Excerpts from a dataset

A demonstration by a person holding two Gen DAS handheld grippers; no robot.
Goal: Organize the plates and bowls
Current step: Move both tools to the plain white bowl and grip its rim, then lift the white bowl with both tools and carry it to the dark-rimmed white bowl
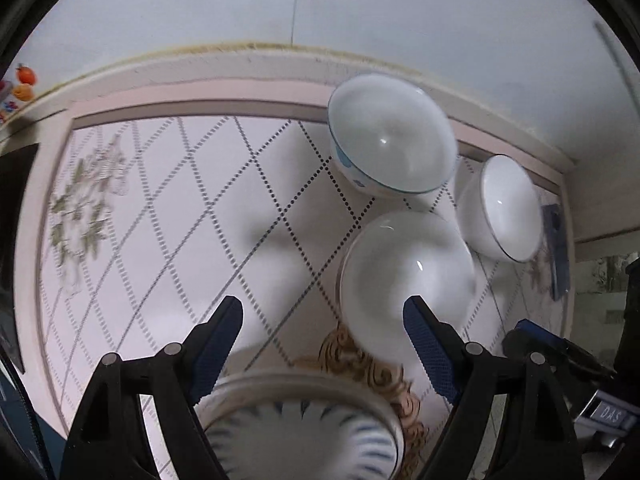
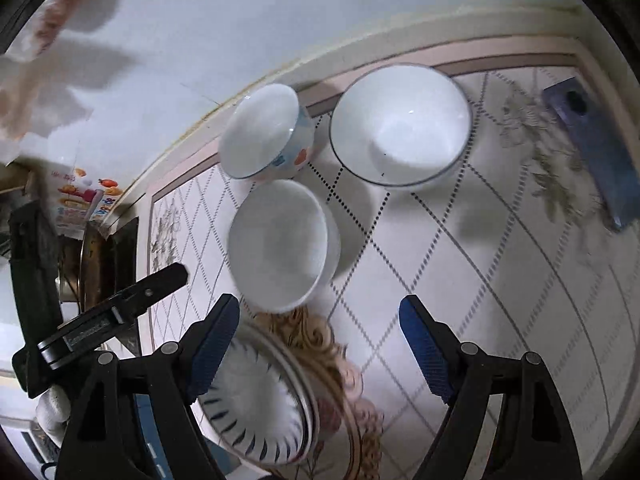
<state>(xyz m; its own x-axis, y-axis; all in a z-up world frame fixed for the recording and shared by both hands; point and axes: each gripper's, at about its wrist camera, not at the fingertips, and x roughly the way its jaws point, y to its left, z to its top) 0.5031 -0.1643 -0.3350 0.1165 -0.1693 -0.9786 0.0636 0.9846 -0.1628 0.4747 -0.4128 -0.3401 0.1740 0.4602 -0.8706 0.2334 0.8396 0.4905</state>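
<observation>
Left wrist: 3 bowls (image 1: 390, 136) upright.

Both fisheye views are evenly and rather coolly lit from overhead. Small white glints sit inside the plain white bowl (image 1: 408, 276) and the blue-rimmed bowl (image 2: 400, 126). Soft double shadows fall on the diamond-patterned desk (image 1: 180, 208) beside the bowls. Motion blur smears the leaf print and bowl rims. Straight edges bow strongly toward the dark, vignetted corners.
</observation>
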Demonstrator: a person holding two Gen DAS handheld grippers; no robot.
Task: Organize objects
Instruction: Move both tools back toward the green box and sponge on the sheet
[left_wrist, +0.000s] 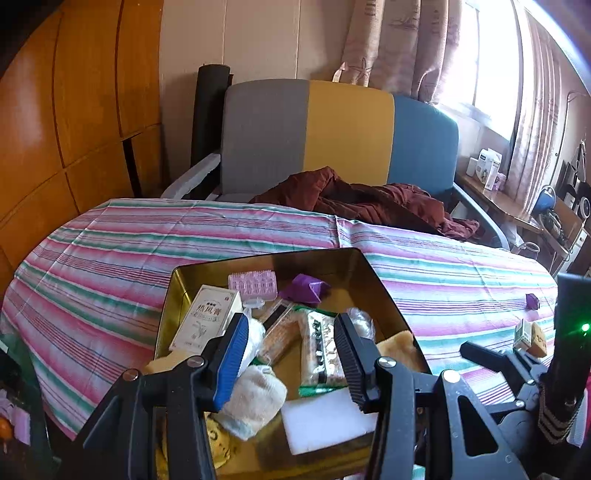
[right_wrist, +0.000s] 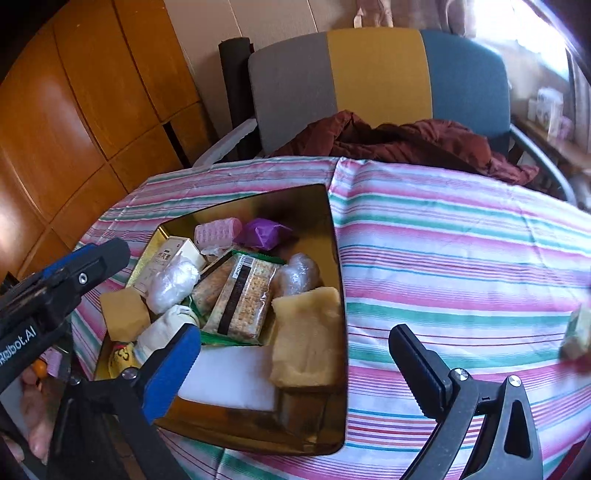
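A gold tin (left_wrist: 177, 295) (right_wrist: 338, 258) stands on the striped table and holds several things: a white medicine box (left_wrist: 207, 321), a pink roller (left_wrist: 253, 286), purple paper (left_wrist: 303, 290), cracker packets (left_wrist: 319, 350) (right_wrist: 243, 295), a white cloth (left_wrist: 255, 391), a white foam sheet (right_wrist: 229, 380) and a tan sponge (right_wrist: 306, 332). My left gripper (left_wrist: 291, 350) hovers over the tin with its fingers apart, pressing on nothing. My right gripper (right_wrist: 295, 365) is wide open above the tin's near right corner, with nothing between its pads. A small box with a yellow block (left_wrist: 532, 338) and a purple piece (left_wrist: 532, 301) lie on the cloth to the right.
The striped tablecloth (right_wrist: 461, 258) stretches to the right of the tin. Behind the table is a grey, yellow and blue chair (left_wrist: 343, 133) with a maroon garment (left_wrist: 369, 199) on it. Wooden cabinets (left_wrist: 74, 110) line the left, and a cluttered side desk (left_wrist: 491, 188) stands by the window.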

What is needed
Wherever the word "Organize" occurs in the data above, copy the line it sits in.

Result below
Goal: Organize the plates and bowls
Task: Organize objects

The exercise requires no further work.